Ordinarily a vessel can share in a salvage award only if she has contributed to the successful salvage operation. Where, as here, howtever, a vessel that does so contribute and the vessel whose attempted contribution has failed belong to the same owner there is, in effect, a joint salvage operation and both are entitled to participate in the award. The Flottbek, 9 Cir., 118 F. 954; Atlantic Transport Co. v. U. S., 42 F.2d 583, 70 Ct. Cl. 33. Here libelant Puget Sound Tug & Barge Company was the owner of the Neptune and chartered owner of the Hercules. While the monetary loss of the Neptune is not an allowable item as such in computing the amount of the award, her loss does make certain the existence of the danger to which she was subjected and the item of recovery due to peril may be approximately measured by it. The Alabama, D. C., 280 F. 738.

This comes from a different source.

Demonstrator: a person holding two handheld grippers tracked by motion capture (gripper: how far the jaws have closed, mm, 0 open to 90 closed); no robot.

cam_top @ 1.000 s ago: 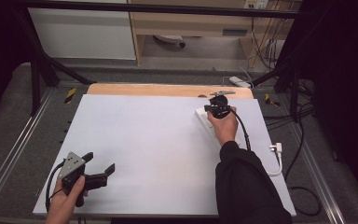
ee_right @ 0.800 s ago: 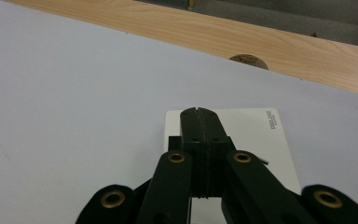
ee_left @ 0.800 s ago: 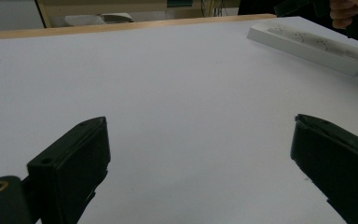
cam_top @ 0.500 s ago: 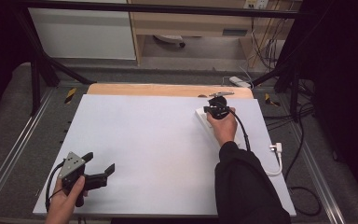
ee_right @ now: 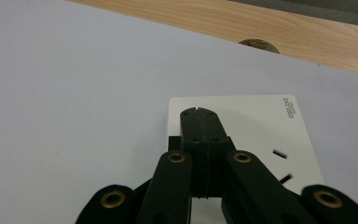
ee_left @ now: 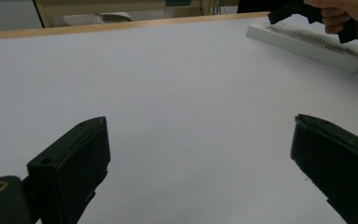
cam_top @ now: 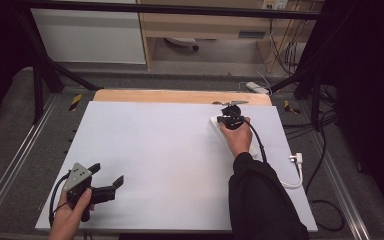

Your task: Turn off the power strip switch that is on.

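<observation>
resting near the table's (cam_top: 180, 165) front left corner, the left gripper (cam_top: 109, 176) holds its jaws wide apart on nothing. farther off at the right, the right gripper (ee_right: 199, 114) hangs clenched and empty over the white power strip's (ee_right: 256, 119) far end.

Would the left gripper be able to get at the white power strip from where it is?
Probably yes: bare table lies between the left gripper and the power strip, though the right gripper sits on it.

A white-topped desk (cam_top: 155, 150) stands on grey floor (cam_top: 10, 125); a white cabinet (cam_top: 90, 35) and wooden shelf (cam_top: 205, 25) lie far behind.
</observation>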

In view of the foregoing the Court determines that an allowance to the Neptune interests of twenty-two and one-half per cent of the award, or $10,125, would be proper.
Hercules
The Hercules was dispatched to the aid of the Herald from Seattle, arriving in the early morning of November 18th. She got her tow wire to the ship while it was at anchor and she and the Sea Fox towed the vessel to Everett. While she did not encounter as great danger as did the Sea Fox and the Neptune, nevertheless there were heavy seas and strong winds on the 18th and she was subjected to considerable hazard. Her efforts were voluntary and materially aided the rescue of the Herald. Under these circumstances the Court feels that she should share in the award to the extent of twenty-two and one-half per cent, or $10,125.

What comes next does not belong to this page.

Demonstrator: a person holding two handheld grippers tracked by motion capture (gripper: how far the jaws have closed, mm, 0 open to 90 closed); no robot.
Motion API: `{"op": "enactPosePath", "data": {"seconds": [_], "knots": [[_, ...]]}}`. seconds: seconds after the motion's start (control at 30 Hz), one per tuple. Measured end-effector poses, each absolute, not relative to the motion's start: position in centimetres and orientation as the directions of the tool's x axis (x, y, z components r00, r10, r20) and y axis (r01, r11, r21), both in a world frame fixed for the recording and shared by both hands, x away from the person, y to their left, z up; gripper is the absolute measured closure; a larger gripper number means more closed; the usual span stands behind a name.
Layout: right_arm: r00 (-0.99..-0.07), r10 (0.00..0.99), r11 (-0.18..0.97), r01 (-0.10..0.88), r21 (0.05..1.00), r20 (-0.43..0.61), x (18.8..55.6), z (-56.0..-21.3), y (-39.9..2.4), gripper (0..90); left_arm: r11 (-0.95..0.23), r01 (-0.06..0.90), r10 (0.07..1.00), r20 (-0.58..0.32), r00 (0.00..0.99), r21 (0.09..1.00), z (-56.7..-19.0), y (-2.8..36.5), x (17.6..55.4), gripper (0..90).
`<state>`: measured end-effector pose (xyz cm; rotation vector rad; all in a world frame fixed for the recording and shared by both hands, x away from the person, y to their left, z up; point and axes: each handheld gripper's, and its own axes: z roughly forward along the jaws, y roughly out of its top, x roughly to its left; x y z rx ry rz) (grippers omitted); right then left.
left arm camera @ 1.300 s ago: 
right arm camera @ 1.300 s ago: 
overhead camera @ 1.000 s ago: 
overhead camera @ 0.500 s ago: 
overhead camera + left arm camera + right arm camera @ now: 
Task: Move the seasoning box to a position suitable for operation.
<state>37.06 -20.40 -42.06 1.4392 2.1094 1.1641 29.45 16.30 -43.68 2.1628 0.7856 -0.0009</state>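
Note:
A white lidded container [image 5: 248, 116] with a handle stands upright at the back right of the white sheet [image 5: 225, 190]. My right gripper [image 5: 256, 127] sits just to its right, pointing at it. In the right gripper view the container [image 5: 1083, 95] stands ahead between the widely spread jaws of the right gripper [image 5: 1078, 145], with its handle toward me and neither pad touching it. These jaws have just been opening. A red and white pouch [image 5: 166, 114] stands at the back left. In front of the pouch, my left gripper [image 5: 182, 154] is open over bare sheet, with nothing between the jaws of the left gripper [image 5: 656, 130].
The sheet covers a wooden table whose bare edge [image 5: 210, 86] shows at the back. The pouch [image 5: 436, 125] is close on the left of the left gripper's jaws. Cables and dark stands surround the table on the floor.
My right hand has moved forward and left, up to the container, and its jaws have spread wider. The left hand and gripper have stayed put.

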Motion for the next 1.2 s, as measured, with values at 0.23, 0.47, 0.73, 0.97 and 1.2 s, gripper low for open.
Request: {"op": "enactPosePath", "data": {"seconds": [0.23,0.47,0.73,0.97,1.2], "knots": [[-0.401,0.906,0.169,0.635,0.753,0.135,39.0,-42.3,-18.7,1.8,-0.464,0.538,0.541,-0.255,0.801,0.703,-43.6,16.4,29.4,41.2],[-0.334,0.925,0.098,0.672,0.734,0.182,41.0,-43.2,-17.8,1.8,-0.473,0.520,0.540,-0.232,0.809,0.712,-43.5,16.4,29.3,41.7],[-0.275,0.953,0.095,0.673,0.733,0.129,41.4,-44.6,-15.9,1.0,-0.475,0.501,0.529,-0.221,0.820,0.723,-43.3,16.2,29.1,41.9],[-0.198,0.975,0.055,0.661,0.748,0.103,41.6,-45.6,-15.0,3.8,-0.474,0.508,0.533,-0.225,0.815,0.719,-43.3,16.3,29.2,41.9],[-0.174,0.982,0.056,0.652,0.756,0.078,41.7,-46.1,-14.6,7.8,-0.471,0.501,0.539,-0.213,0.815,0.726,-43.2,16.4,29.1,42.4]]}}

*131There remains for disposition respondent Waterman’s cross-libel against Shipowners in case No. 25,539. This proceeds on the ground that because of its alleged negligence, Shipowners is ultimately liable to Waterman for all salvage claims and for damage sustained by the Herald. The Court’s finding of no negligence disposes of the cross-libel and it will be dismissed. However, even if the Court had found otherwise the cross-libel would be dismissed since the record discloses that the towage contract between Shipowners and Everett-Pacific released the tug from liability and that with knowledge of this provision Waterman procured insurance likewise releasing the tug from liability and paid therefor the higher premium rate.
In view of the foregoing it is, therefore, by the Court ordered that there be entered herein, upon findings of fact and conclusions of law, a decree in favor of libel-ants for an aggregate salvage award in the sum of $45,000, said award to be divided as follows: $20,250 to Puget Sound Tug & Barge Company and Cary-Davis Tug & Barge Company on their own behalf and on behalf of the masters, officers and crew of the Tugs Neptune and Hercules, of which $2,532 is fixed as the proportion due the master, officers and crew of the Tug Neptune and of which $2,532 is fixed as the proportion due the master, officers and crew of the Tug Hercules to be divided between them in proportion to their wages at the time of the rendition of the salvage service; and $24,750 to Shipowners & Merchants Towboat Co., Ltd. and Tug Sea Fox, Inc., on their own behalf and on behalf of the master, officers and crew of the Tug Sea Fox, of which $6,188 is fixed as the proportion due the master, officers and crew of the said Tug Sea Fox to be divided between them in proportion to their wages at the time of the salvage service.
Further ordered that the cross-libel heretofore filed in case No. 25,539 be and the same hereby is Dismissed.
Further ordered that the libelants recover their costs.